◆ Work request
Start at the line in the entries below that contains "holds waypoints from", stop at the line that contains "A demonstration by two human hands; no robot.", and output exactly the lines in that span, both ends included.

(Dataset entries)

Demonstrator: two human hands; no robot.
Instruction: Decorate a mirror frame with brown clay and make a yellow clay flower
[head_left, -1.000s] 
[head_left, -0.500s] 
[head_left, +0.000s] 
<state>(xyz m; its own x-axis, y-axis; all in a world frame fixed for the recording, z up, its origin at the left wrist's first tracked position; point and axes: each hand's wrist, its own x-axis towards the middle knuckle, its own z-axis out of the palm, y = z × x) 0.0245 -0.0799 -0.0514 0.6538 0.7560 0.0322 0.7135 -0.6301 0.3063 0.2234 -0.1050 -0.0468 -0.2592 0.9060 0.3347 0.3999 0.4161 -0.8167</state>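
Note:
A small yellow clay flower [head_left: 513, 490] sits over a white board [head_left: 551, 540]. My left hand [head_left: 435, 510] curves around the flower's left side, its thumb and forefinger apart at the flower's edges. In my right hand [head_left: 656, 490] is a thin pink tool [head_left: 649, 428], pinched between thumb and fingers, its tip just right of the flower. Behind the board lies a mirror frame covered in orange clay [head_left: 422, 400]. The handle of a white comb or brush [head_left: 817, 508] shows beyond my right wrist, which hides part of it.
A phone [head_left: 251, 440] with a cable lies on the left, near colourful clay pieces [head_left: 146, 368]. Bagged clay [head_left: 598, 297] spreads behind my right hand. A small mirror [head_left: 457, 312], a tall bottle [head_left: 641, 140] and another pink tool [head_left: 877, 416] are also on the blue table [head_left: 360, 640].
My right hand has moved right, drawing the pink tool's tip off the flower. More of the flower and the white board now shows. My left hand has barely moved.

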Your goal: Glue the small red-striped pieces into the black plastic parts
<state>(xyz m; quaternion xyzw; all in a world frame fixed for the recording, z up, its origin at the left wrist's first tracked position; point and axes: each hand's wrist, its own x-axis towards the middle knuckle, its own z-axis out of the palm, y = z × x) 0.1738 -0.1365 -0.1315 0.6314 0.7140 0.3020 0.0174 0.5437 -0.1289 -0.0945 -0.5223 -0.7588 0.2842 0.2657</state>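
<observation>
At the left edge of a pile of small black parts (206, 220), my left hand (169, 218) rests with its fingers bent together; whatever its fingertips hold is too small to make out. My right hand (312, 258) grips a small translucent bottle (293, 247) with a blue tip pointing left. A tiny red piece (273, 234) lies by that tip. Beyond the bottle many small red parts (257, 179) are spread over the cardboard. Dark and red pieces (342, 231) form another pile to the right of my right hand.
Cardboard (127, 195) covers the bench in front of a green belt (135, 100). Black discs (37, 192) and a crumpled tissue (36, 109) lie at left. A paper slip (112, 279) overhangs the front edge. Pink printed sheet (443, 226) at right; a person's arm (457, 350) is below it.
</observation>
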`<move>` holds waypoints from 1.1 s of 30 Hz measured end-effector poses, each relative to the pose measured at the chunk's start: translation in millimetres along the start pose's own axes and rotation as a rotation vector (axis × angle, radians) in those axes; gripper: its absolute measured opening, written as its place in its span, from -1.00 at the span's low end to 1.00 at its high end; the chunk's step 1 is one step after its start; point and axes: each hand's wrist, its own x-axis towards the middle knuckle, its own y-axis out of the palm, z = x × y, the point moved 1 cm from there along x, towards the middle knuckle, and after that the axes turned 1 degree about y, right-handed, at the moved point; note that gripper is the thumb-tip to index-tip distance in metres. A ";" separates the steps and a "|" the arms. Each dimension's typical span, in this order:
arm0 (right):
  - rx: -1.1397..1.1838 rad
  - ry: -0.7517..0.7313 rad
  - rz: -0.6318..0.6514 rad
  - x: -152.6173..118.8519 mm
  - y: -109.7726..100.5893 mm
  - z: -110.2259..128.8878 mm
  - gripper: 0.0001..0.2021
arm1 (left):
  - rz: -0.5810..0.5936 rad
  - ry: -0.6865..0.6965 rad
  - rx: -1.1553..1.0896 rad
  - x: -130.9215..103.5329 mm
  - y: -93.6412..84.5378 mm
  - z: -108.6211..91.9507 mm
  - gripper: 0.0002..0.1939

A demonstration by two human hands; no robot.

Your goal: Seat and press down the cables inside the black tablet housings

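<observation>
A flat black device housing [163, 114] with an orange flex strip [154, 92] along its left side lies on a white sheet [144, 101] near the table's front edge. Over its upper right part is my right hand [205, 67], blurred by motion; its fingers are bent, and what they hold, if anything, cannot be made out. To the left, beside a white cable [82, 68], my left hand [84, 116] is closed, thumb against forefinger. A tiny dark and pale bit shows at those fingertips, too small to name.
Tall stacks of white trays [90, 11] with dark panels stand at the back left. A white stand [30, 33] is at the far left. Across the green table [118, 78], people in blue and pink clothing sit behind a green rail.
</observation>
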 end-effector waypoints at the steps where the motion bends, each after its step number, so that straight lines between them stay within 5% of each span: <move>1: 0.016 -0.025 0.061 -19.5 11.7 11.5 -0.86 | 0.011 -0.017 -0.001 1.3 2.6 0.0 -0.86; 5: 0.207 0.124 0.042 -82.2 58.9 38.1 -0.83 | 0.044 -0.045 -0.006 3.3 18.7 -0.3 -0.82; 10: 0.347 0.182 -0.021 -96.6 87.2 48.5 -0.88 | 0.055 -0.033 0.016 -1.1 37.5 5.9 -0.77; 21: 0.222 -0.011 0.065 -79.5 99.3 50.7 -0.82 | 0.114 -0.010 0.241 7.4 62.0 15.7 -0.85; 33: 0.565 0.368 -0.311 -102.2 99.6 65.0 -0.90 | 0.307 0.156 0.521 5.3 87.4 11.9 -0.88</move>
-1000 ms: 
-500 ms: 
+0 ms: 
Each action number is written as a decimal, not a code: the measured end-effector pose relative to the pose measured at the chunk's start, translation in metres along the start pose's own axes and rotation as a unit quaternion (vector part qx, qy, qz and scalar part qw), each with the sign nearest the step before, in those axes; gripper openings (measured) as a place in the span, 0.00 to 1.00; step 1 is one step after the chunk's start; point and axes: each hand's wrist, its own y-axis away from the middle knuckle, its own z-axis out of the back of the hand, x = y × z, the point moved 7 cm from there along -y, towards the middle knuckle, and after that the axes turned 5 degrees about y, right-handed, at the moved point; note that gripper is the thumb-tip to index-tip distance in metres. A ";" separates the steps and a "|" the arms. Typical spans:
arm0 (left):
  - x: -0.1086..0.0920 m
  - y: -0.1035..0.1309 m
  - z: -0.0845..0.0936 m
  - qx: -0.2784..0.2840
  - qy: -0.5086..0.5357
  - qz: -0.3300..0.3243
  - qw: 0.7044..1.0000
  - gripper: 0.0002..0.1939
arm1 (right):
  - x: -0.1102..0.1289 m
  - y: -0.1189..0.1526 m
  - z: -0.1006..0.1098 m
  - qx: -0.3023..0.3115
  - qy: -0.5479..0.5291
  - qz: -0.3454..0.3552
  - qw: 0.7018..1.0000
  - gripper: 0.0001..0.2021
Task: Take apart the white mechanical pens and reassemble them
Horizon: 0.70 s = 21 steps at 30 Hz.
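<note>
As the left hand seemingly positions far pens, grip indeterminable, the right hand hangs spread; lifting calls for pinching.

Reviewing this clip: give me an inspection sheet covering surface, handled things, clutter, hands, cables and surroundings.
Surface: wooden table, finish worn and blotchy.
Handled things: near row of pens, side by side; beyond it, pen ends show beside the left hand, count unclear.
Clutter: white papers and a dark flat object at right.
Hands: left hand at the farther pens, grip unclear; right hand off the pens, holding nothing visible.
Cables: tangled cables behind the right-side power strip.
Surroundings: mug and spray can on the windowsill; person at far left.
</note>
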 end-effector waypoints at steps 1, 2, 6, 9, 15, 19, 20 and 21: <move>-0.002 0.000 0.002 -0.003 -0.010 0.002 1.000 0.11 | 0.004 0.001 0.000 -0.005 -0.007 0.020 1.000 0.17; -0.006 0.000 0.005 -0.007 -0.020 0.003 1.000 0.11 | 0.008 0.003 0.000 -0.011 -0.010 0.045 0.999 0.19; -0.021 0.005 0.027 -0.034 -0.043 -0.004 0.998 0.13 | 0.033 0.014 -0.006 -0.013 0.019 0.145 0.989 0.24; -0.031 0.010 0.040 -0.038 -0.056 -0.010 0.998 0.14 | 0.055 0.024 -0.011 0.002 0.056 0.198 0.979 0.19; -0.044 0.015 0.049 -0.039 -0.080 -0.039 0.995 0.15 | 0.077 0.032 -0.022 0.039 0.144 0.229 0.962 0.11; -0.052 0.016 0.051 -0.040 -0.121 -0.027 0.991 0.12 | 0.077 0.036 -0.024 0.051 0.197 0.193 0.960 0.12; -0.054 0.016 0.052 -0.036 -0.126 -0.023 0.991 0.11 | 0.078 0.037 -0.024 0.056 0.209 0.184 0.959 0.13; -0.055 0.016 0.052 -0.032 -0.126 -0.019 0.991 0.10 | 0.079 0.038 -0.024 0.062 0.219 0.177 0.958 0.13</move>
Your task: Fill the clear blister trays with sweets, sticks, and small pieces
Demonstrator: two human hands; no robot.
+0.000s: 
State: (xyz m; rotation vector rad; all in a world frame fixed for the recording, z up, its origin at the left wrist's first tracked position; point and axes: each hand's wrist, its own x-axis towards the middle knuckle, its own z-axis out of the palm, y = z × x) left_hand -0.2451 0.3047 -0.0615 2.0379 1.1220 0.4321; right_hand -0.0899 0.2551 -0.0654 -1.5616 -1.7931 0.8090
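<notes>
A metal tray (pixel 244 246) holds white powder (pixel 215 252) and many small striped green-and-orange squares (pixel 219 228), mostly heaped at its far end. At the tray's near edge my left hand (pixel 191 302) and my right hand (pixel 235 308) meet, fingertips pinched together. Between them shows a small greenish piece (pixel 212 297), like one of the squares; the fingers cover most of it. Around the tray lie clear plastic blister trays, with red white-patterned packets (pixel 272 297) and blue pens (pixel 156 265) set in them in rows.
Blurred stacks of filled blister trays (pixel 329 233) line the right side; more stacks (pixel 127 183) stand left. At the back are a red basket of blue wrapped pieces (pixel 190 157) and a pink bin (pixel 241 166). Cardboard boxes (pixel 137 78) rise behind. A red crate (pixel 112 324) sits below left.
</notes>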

◆ Answer to the exercise
`<move>` holds waypoints from 1.1 s of 30 Hz measured end-effector poses, each relative to the pose measured at the chunk's start: translation in millimetres along the start pose's own axes and rotation as a rotation vector (axis × angle, radians) in those axes; gripper: its absolute measured opening, written as its place in its span, from -1.00 at the span's low end to 1.00 at its high end; the chunk's step 1 is one step after its start; point and axes: each hand's wrist, its own x-axis towards the middle knuckle, its own y-axis out of the palm, z = x × y, the point moved 1 cm from there along x, towards the middle knuckle, and after that the axes turned 1 degree about y, right-handed, at the moved point; note that gripper is the thumb-tip to index-tip distance in metres. A ";" separates the steps and a "|" the arms. Each dimension's typical span, in this order:
arm0 (right):
  - rx: -1.1397..1.1838 rad
  - ry: -0.7517..0.7313 rad
  - rz: -0.6318..0.6514 rad
  - x: -152.6173..118.8519 mm
  - y: -109.7726..100.5893 mm
  - z: -110.2259..128.8878 mm
  - gripper: 0.0001..0.2021
arm1 (left):
  - rz: -0.5810..0.5936 rad
  - ry: -0.6865..0.6965 rad
  - rx: -1.1553..1.0896 rad
  - x: -130.9215..103.5329 mm
  - y: -93.6412..84.5378 mm
  - z: -108.6211..91.9507 mm
  - gripper: 0.0002..0.1939

A demonstration by two human hands; no robot.

No more output will be given.